**Aim of the exercise**
Hunt through the lines below for the string "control" and copy each one that has it.

━━━━━ Data provided

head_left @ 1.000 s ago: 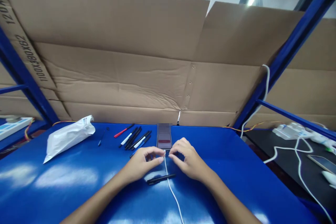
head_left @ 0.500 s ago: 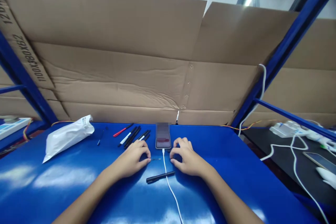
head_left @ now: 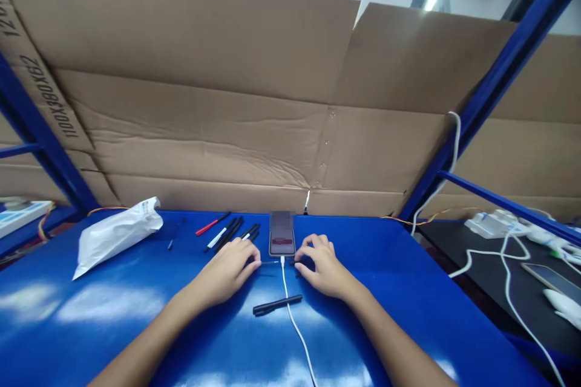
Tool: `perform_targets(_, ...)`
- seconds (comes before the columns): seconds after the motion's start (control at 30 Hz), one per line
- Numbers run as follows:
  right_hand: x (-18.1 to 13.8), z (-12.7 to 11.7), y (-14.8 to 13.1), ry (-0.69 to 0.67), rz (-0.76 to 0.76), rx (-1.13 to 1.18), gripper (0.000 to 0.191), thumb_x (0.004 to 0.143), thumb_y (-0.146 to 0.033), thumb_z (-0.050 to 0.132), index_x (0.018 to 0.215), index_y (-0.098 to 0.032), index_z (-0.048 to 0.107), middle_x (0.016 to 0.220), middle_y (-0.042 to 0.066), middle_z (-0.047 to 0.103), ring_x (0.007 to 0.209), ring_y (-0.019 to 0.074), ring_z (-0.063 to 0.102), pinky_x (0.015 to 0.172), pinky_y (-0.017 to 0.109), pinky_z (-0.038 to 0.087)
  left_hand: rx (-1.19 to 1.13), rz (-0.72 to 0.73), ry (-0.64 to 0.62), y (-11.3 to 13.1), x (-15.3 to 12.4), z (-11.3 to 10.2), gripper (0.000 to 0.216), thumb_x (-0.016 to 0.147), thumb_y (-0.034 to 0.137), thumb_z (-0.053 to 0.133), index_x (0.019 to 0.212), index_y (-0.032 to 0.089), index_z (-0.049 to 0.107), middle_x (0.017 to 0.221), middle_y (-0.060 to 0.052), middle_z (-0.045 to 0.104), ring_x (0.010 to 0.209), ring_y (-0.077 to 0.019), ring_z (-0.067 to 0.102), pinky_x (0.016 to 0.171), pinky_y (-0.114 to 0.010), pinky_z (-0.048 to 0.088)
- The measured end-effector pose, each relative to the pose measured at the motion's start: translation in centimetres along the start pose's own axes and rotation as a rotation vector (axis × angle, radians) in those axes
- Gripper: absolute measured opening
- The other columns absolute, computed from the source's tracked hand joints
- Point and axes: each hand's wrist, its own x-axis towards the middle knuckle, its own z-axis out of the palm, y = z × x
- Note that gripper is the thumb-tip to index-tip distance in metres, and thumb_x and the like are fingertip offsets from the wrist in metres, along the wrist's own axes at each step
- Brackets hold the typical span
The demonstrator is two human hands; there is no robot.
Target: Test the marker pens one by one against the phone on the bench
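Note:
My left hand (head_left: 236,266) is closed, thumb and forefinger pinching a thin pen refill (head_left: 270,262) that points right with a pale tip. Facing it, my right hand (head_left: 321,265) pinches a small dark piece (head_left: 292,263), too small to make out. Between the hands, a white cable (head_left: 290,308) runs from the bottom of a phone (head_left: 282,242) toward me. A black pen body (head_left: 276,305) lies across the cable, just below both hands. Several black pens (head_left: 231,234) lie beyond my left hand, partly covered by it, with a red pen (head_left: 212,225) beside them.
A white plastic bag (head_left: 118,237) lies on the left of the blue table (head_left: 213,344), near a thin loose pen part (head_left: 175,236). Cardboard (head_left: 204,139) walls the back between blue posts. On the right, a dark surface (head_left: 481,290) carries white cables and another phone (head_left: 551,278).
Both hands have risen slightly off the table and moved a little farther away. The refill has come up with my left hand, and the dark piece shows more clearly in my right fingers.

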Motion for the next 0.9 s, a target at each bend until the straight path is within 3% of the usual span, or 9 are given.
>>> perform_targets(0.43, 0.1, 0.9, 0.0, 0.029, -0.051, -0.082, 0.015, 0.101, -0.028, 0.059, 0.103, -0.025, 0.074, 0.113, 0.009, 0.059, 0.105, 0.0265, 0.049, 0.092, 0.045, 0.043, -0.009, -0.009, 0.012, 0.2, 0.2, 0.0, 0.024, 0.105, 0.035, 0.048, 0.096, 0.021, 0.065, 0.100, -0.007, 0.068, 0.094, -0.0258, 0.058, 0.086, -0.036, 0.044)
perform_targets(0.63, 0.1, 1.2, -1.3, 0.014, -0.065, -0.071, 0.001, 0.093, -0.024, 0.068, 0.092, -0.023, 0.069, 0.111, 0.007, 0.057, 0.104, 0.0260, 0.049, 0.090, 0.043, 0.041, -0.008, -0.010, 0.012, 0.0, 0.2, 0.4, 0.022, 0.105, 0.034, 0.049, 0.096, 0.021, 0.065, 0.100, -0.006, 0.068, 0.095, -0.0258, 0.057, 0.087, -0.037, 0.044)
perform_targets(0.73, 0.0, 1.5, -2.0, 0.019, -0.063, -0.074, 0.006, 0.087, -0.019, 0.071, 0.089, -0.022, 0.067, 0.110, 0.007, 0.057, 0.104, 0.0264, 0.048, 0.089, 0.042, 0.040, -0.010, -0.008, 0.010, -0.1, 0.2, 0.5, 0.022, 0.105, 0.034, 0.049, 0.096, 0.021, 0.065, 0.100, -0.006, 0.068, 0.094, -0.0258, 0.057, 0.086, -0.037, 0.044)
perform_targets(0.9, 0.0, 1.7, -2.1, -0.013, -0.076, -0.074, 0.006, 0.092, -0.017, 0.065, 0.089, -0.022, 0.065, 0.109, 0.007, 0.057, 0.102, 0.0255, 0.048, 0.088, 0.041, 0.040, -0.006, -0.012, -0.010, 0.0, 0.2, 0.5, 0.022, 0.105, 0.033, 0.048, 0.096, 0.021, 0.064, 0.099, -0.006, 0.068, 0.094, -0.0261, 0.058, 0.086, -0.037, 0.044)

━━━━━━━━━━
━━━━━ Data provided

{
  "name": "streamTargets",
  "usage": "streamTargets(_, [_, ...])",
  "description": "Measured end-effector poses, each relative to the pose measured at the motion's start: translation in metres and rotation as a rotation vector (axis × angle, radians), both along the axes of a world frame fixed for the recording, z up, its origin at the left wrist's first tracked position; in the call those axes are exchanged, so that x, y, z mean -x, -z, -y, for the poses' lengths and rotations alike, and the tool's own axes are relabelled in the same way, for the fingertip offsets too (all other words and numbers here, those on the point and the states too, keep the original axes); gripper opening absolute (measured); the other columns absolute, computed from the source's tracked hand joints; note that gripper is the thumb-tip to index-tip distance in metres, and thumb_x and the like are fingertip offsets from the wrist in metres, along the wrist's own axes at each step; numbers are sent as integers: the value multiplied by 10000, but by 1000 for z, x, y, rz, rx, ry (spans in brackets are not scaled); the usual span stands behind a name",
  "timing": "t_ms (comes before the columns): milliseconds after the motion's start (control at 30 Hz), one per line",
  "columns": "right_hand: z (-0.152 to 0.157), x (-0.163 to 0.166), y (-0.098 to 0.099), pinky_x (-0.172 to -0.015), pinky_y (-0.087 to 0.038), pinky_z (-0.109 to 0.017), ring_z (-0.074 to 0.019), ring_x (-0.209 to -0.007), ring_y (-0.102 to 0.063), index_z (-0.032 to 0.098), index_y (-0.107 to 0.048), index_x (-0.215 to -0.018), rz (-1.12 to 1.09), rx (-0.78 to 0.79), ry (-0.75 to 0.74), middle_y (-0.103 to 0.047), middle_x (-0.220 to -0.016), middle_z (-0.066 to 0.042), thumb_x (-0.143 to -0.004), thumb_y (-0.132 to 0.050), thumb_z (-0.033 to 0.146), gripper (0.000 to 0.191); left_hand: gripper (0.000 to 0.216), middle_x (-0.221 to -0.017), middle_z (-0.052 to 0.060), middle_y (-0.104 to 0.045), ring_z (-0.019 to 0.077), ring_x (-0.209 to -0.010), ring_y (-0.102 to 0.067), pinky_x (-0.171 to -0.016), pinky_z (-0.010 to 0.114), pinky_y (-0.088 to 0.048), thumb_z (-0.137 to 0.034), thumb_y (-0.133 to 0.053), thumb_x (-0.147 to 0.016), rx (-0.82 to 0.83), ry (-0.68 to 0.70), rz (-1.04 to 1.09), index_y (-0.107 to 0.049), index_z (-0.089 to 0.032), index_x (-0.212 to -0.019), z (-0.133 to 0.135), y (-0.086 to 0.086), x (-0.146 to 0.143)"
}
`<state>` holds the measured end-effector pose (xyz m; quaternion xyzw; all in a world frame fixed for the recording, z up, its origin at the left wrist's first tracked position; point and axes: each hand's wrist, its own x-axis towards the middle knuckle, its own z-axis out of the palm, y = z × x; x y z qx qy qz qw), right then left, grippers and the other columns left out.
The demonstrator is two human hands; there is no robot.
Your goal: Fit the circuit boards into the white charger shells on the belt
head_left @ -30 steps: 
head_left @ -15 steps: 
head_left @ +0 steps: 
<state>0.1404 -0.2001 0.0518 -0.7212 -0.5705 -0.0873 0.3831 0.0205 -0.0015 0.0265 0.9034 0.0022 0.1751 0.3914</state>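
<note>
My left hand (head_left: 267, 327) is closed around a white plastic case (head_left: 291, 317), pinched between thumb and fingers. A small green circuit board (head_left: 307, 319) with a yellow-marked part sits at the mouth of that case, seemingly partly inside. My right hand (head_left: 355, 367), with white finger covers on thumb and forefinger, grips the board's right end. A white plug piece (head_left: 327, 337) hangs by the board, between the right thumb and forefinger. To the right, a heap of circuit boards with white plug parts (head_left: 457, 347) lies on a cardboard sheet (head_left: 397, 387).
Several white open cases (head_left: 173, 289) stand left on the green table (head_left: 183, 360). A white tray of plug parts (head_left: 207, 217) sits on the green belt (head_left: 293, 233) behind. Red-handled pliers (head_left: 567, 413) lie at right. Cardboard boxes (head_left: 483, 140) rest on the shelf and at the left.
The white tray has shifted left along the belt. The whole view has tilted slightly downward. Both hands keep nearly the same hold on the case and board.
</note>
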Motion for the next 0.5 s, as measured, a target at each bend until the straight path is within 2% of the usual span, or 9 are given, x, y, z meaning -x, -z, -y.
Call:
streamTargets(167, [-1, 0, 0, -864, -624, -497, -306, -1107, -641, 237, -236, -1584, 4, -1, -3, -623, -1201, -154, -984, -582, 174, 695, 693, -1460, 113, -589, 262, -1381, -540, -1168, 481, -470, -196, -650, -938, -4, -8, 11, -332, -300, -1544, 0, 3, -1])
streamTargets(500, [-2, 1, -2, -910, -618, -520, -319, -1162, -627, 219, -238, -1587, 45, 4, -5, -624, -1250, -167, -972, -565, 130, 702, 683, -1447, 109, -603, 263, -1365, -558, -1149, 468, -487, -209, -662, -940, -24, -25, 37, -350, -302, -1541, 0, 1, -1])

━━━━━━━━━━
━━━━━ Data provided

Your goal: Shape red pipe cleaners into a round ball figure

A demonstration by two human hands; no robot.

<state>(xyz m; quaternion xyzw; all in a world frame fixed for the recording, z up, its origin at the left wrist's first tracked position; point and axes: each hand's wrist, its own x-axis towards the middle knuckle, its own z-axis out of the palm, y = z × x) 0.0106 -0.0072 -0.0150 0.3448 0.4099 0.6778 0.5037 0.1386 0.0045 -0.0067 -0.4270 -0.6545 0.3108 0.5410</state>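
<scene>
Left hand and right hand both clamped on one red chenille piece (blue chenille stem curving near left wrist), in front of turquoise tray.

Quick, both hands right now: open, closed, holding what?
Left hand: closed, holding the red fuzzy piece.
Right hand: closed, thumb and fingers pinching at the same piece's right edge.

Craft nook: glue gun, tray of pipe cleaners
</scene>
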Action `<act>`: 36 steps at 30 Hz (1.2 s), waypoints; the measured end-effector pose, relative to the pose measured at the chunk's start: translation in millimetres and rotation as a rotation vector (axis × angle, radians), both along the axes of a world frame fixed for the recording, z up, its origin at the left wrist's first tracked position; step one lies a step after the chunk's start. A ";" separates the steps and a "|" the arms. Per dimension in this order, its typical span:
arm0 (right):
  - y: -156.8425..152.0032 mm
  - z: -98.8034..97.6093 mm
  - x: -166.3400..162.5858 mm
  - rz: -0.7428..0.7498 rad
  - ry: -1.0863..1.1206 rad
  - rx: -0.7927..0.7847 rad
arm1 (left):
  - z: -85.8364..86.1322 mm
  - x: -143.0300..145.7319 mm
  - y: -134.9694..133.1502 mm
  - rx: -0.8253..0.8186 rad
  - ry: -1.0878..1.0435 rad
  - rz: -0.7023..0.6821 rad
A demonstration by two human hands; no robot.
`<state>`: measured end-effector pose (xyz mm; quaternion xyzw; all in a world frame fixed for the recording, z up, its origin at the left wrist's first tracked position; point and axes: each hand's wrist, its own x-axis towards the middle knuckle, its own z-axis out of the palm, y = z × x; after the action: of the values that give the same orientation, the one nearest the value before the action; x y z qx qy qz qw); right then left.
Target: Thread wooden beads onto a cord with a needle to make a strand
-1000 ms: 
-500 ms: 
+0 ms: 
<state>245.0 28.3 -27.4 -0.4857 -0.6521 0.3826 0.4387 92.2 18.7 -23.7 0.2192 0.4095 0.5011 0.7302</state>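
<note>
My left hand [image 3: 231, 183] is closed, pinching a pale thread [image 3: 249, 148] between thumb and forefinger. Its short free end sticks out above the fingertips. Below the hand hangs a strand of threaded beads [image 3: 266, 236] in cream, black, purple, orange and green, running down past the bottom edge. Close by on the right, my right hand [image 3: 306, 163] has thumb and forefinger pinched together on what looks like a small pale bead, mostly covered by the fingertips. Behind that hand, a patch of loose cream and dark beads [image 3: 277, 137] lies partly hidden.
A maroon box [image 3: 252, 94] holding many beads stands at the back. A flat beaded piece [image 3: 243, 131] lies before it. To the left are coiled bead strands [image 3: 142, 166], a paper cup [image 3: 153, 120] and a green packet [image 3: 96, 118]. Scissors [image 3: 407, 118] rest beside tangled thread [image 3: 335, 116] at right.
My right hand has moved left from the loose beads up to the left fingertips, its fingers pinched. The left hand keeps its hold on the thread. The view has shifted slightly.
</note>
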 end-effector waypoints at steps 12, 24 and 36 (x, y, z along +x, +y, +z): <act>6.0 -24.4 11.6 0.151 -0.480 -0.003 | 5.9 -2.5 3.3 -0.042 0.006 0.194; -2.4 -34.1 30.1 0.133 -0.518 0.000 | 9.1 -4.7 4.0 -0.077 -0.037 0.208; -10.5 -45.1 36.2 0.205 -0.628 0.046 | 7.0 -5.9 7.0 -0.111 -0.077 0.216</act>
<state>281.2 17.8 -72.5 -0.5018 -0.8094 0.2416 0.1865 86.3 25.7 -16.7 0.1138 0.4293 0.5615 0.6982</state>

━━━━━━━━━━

**Task solution**
- seconds (comes before the columns): seconds after the motion's start (control at 30 Hz), one per line
  "timing": "t_ms (comes before the columns): milliseconds after the motion's start (control at 30 Hz), one per line",

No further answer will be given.